We approach this problem differently. Through the use of Instructional System Design methodology we identify a bare minimum of repetitions necessary for the student to go home with enough training to maintain that minimum level of proficiency - if they continue to practice. Potential customers will often ask us why we teach fewer skills per class than our competitors - this is why. A class with a lot of skills but low round counts per skill is not training - it is entertainment.

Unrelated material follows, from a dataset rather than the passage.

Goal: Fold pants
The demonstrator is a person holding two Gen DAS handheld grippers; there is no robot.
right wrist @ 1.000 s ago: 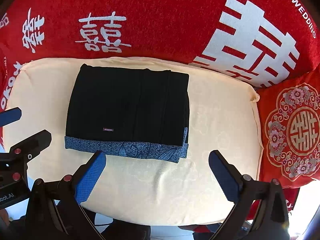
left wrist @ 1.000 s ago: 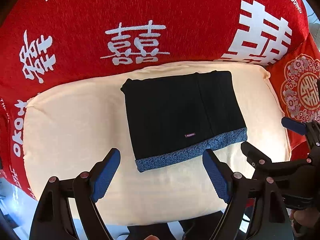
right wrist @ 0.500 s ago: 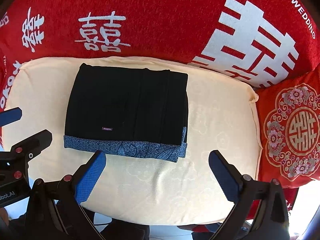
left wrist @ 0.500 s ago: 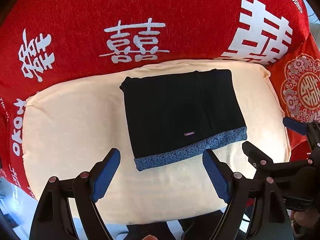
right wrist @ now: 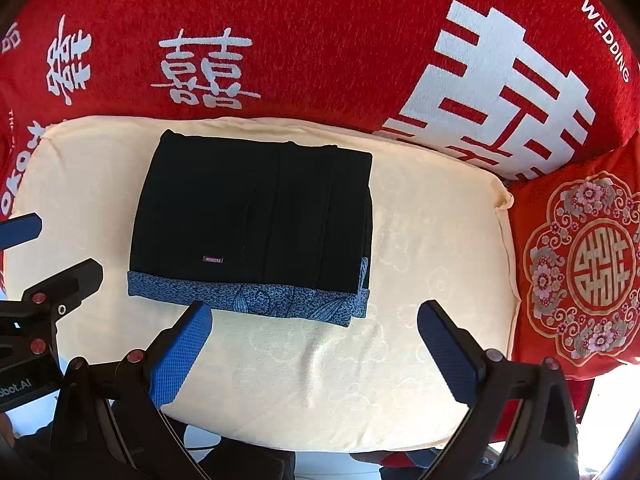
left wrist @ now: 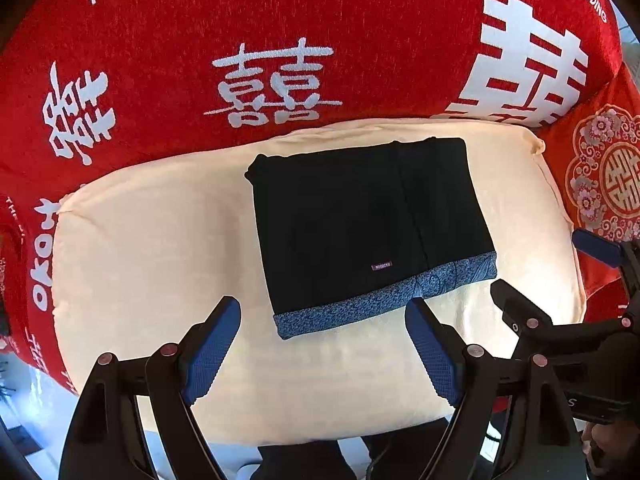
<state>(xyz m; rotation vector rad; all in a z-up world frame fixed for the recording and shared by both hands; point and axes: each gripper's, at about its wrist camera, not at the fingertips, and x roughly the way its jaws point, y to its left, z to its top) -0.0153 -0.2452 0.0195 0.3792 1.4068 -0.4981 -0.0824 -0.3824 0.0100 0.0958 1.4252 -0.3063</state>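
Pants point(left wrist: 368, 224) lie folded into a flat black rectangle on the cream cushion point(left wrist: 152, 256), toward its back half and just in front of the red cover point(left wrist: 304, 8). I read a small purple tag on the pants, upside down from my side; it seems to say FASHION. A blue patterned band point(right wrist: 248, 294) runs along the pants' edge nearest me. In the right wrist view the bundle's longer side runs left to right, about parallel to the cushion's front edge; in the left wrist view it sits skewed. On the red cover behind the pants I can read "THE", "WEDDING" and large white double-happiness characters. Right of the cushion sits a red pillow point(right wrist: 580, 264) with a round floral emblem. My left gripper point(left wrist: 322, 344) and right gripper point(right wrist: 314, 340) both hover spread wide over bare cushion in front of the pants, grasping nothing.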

Our classes are designed to convey enough round counts per skill to convey a minimum level of muscle memory. Each of our exercises has a minimum performance standard defined for students. If the student does not meet that standard in the planned round count - they get extra practice - which sometimes means they don't complete the total number of exercises we planned. That is ok by us - we are concerned about student proficiency on THIS exercise before we move to more complex exercises.  Most all of our advanced classes also provide an in-house developed textbook the student can refer to as they practice beyond our courses.

 

Continual Improvement - The Goal of Providing the Best Instruction is Never Attained

 

This process is not a static process. Students learn from instructors and we in turn learn from student responses to training. This clues us as to how to constantly improve our delivery. At Atlanta Firearms Training, this involves soliciting customer feedback, and instructor debriefing after each course, to determine what went right, what worked, what needs to be cut back or discarded, and how courseware needs to be changed so the next class sees an improved product. We also conduct regular instructor training to expand the capabilities of our instructors and encourage them to attend the offerings from other trainers. Tom and I usually attend one other training provider's course once a year.

 

The success of our business depends on student success which we define as the student enjoying the course, learning new skills and demonstrating improvement during the course, and taking home marksmanship concepts and foundational skill levels they can then use for self-improvement. This will only occur if your firearms instructor sees themselves as professional instructors first, then professional marksmen second – competent marksmen who profess high standards of instructional delivery and work consistency to improve their instructional skills. This is our training philosophy: Provide the highest quality instruction possible at a reasonable price..

 

Brian Wilson

Atlanta Firearms Training

 

Home  Instructors  NRA Courses  Specialty Courses  Calendar  Contact Us  Testimonials  Pictures  Site Map 

 

 Copyright 2009 Atlanta Firearms Training LLC.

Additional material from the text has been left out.